Montag, 14.6.2021, Luise Müller

Schulfreundinnen

Die Isolation in der Corona-Zeit hat es noch einmal ganz deutlich gemacht: wie wichtig Freundschaften sind. Manche werden schon ganz früh geschlossen.

Als ich in die Schule kam, erhielt mein Leben eine neue Dimension. Es gab so viel zu entdecken. Schreiben, lesen, rechnen. Und still sitzen. In Zweierreihen. Aber auch da siegte die Neugier über die Disziplin. Schnell mal umdrehen und ein wenig schwätzen. Neue Beziehungen sich entwickeln lassen.

Luise Müller
ist evangelische Theologin und ehem. Superintendentin der Diözese Salzburg und Tirol

Ein lebensveränderndes Wagnis

Da war Anni, die ich auf dem Schulweg abholte. Sie durfte sich eine Zimtschnecke für die Pause kaufen. Ich hatte ein Butterbrot eingepackt. Da waren die beiden, die erst vor kurzem in unsere Gegend gezogen waren und deren Sprache so ganz anders klang als meine. Mein Horizont erweiterte sich gewaltig. Und langsam aber sicher kristallisierten sich aus den vielen zwei beste Freundinnen heraus. Die Eltern der einen führten ein Gasthaus und der Vater der anderen war Fabriksbesitzer, so nannte man das damals, Ende der 50er Jahre. Zusammen mit mir, deren Mutter ein Geschäft hatte, deckten wir eine große Bandbreite an kindlichen Erfahrungen ab. Wir kannten unsere kleine Welt von den verschiedensten Seiten. Wir spielten im Fabrikshof, im Gasthaus oder im Laden.

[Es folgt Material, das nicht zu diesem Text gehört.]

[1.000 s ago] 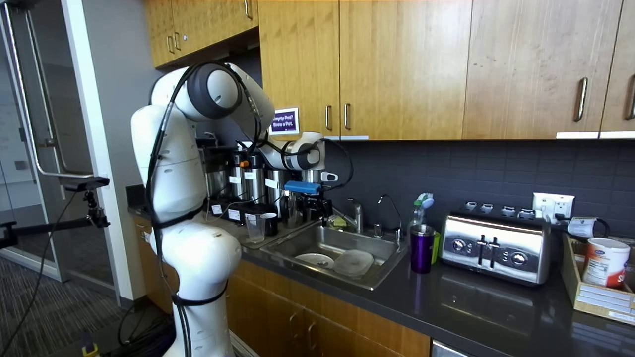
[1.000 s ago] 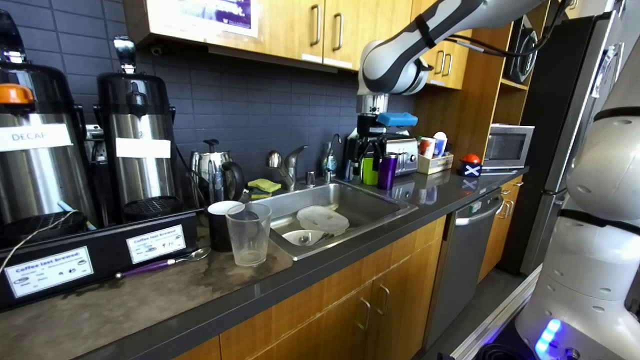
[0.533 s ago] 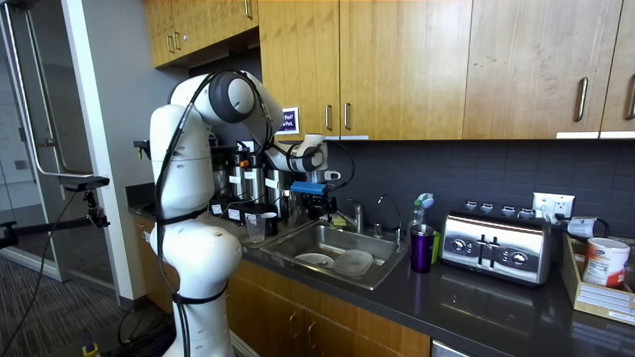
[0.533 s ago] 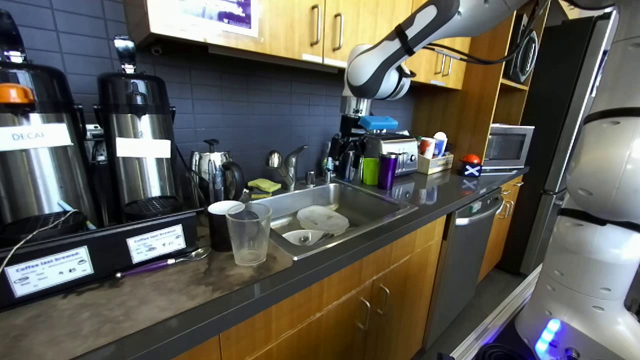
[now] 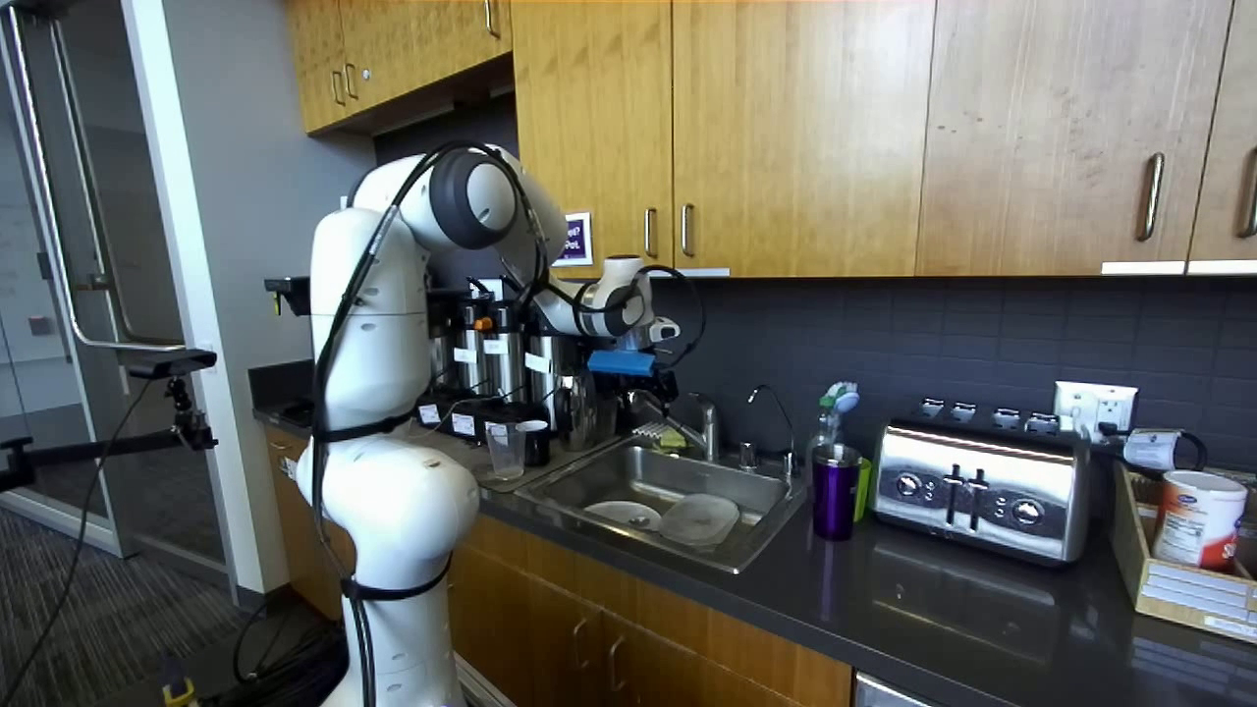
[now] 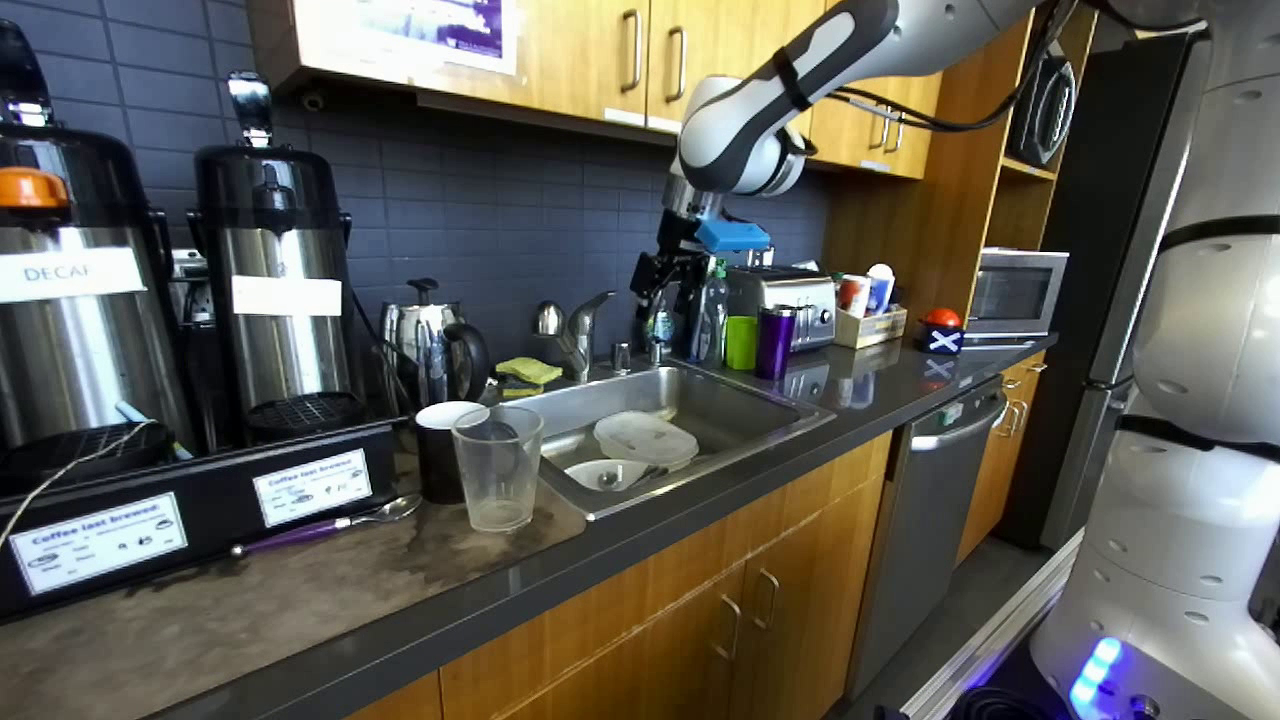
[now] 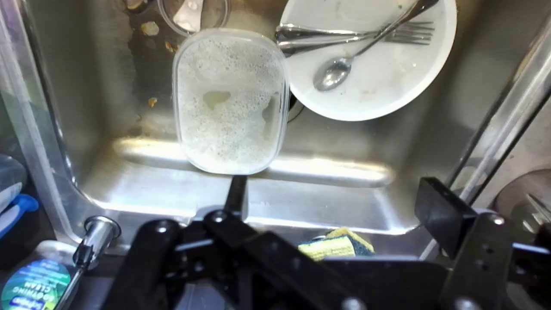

Bis wir alle drei 16 waren, lebten wir am gleichen Ort. Zu der Zeit mussten wir nicht mehr über unsere Freundschaft nachdenken. Sie war da, hielt stand, auch wenn sich unsere Wege voneinander entfernten. Das ist bis heute so. Freundschaft mit Menschen oder Gott hat mit Treue zu tun. Mit sich einlassen auf jemand und ihm vertrauen. Ein Wagnis, aber lebensverändernd.